Energy conservation is a key principle in physics, particularly in systems where rolling motion is involved. In this exercise, the marble sets off from the top of the bowl with maximum potential energy, which can be expressed as \(mgh\), where \(m\) is the marble's mass and \(h\) is the initial height. As it rolls down the rough side, this potential energy is converted into kinetic energy. Conservation of energy ensures that the total energy remains constant, thus the sum of translational and rotational kinetic energies at the bottom equals the initial potential energy.

• The translational kinetic energy is \(\frac{1}{2}mv^2\)
• The rotational kinetic energy is \(\frac{1}{2}I\omega^2\)

The marble conserves its total mechanical energy, meaning any transformations between different forms of energy don't involve a net loss or gain. This helps calculate the maximum height the marble reaches on the smooth side.

Rotational kinetic energy is crucial to understanding rolling motion. It's the component of energy due to the object's rotation and is expressed in the form \(\frac{1}{2}I\omega^2\), where \(I\) is the moment of inertia and \(\omega\) is the angular velocity. For the marble rolling down the rough side, both translational and rotational kinetic energies play a role. When the marble reaches the bottom of the bowl, it has attained its maximum kinetic energy, both translational and rotational. The energy equations at this point demonstrate that rotational energy significantly contributes to the total kinetic energy, influencing the motion on the rough surface. This energy split becomes evident when comparing the height reached on the smooth side versus both sides being rough.

The moment of inertia is critical in calculating rotational kinetic energy, particularly in rolling objects like the marble in this exercise. It's a measure of an object's resistance to angular acceleration about a particular point. For a uniform sphere, like the marble, the formula is \(I = \frac{2}{5}mr^2\). This formula accounts for the distribution of mass around the rotational axis.

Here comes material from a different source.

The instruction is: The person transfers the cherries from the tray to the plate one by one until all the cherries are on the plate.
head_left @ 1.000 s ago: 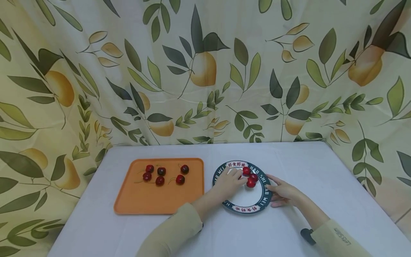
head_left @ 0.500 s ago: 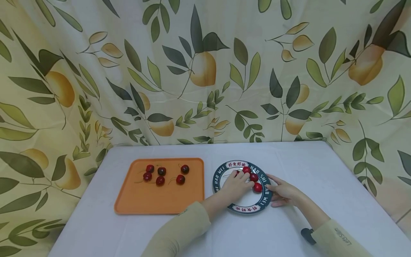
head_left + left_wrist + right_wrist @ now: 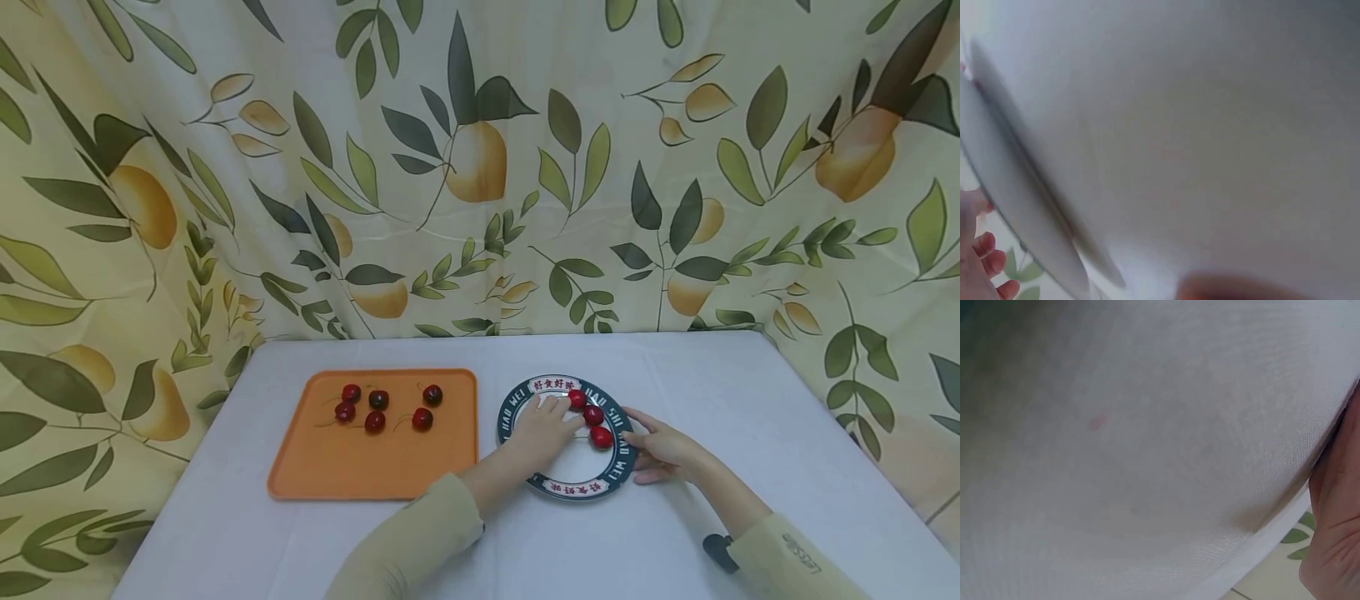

When the marble rolls without slipping, the relationship between linear velocity \(v\) and angular velocity \(\omega\) is described by \(v = r\omega\), creating a connection between rotational behavior and linear movement. By understanding and applying the moment of inertia, one can deeply analyze how the marble's movement and kinetic energies are influenced during the exercise.

In rolling motion scenarios, the non-slip condition ensures that a point on a rolling object's surface is momentarily at rest when in contact with the surface it's rolling on. This exercise highlights the non-slip condition on the rough side of the bowl, where friction plays a vital role. Friction here allows the marble to roll without sliding, ensuring a relationship between translational and rotational motions. The non-slip condition can be mathematically expressed as \(v = r\omega\), providing a link between the marble's linear speed and its rotational speed. This condition is crucial as it dictates how energy is conserved and transferred between different forms, determining the extent of rotational and translational kinetic energy conversion. Understanding how the non-slip condition functions aids in predicting the marble's behavior, height, and energy transformation while rolling on the rough and smooth sides.